Repeat the data in full. No line may differ from the original.

[Dataset items]
------
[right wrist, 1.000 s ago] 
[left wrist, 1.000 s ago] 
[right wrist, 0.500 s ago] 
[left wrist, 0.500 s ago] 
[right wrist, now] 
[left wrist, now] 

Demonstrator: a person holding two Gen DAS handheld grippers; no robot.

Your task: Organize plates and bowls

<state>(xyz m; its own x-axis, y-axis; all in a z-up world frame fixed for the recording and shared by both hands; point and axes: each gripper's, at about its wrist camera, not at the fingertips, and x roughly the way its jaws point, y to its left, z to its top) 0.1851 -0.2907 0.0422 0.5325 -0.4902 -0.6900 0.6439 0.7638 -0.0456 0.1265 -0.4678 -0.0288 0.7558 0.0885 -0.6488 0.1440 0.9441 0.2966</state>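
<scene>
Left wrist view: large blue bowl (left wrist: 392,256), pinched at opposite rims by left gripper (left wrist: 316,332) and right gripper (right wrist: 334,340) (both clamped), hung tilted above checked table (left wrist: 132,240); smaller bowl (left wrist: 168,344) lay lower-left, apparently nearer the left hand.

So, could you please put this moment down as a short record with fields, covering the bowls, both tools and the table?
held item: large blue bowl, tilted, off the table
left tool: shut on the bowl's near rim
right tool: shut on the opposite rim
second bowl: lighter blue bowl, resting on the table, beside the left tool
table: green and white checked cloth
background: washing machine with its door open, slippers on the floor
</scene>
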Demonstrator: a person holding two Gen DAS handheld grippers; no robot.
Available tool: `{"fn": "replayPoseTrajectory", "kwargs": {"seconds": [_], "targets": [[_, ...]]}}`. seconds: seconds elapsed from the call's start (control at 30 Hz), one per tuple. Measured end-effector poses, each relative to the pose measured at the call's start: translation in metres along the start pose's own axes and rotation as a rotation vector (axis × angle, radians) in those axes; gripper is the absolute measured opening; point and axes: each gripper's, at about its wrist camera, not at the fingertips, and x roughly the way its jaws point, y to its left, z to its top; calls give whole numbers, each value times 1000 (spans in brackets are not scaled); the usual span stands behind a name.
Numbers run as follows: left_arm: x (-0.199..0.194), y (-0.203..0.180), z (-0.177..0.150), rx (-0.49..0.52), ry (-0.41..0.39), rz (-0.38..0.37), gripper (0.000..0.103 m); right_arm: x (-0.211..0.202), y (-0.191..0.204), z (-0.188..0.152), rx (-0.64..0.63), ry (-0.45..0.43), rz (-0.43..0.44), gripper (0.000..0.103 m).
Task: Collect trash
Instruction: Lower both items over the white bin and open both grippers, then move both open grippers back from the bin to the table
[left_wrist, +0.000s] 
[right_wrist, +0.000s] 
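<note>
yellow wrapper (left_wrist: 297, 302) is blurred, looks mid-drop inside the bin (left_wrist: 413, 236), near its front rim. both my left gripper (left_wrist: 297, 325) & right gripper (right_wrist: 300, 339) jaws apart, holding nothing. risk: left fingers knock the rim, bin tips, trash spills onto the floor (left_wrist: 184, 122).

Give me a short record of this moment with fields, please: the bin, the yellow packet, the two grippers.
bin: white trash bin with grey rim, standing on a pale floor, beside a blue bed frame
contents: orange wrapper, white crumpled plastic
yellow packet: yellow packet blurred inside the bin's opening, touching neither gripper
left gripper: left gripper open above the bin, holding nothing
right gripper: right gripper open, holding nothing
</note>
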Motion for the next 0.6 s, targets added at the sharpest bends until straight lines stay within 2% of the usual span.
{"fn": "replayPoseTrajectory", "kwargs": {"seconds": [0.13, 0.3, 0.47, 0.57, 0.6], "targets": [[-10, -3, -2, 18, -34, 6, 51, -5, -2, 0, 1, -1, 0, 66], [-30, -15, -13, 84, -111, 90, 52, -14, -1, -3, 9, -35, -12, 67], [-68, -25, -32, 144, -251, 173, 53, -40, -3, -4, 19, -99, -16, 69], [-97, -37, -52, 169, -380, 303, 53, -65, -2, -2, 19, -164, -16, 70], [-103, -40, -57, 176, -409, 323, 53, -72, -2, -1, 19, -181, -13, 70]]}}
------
**Final answer:**
[right wrist, 1.000 s ago] 
[left wrist, 1.000 s ago] 
[right wrist, 0.500 s ago] 
[left wrist, 0.500 s ago] 
[right wrist, now] 
[left wrist, now] 

Demonstrator: a person holding two Gen DAS handheld grippers; no robot.

Your task: Organize plates and bowls

<state>(xyz m; its own x-axis, y-axis; all in a z-up world frame fixed for the recording and shared by both hands; point and axes: each gripper's, at about its wrist camera, not at the fingertips, and x roughly the way its jaws point, y to its left, z to its top) 0.1851 -0.2907 0.0422 0.5325 -0.4902 -0.6900 0.6439 0.7638 -0.0456 0.1265 -0.4678 -0.0288 0.7558 0.0885 -0.6488 0.1440 0.9441 0.2966</state>
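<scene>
Left wrist view: large blue bowl (left wrist: 392,256), pinched at opposite rims by left gripper (left wrist: 316,332) and right gripper (right wrist: 334,340) (both clamped), hung tilted above checked table (left wrist: 132,240); smaller bowl (left wrist: 168,344) lay lower-left, apparently nearer the left hand.

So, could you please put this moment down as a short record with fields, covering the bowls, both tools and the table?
held item: large blue bowl, tilted, off the table
left tool: shut on the bowl's near rim
right tool: shut on the opposite rim
second bowl: lighter blue bowl, resting on the table, beside the left tool
table: green and white checked cloth
background: washing machine with its door open, slippers on the floor
</scene>
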Demonstrator: a person holding two Gen DAS handheld grippers; no robot.
Available tool: `{"fn": "replayPoseTrajectory", "kwargs": {"seconds": [_], "targets": [[_, ...]]}}`. seconds: seconds elapsed from the call's start (control at 30 Hz), one per tuple. Measured end-effector poses, each relative to the pose measured at the call's start: translation in metres along the start pose's own axes and rotation as a rotation vector (axis × angle, radians) in those axes; gripper is the absolute measured opening; point and axes: each gripper's, at about its wrist camera, not at the fingertips, and x roughly the way its jaws point, y to its left, z to its top; calls give whole numbers, each value times 1000 (spans in brackets are not scaled); the usual span stands behind a name.
Numbers run as follows: left_arm: x (-0.199..0.194), y (-0.203..0.180), z (-0.177..0.150), rx (-0.49..0.52), ry (-0.41..0.39), rz (-0.38..0.37), gripper (0.000..0.103 m); right_arm: x (-0.211..0.202), y (-0.191..0.204), z (-0.188..0.152), rx (-0.64..0.63), ry (-0.45..0.43), rz (-0.43..0.44), gripper (0.000..0.103 m).
Task: Collect trash
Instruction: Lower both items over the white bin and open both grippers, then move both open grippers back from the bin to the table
[left_wrist, +0.000s] 
[right_wrist, +0.000s] 
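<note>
yellow wrapper (left_wrist: 297, 302) is blurred, looks mid-drop inside the bin (left_wrist: 413, 236), near its front rim. both my left gripper (left_wrist: 297, 325) & right gripper (right_wrist: 300, 339) jaws apart, holding nothing. risk: left fingers knock the rim, bin tips, trash spills onto the floor (left_wrist: 184, 122).

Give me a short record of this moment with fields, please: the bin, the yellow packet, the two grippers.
bin: white trash bin with grey rim, standing on a pale floor, beside a blue bed frame
contents: orange wrapper, white crumpled plastic
yellow packet: yellow packet blurred inside the bin's opening, touching neither gripper
left gripper: left gripper open above the bin, holding nothing
right gripper: right gripper open, holding nothing
</note>
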Motion for the next 0.6 s, targets added at the sharpest bends until straight lines stay within 2% of the usual span.
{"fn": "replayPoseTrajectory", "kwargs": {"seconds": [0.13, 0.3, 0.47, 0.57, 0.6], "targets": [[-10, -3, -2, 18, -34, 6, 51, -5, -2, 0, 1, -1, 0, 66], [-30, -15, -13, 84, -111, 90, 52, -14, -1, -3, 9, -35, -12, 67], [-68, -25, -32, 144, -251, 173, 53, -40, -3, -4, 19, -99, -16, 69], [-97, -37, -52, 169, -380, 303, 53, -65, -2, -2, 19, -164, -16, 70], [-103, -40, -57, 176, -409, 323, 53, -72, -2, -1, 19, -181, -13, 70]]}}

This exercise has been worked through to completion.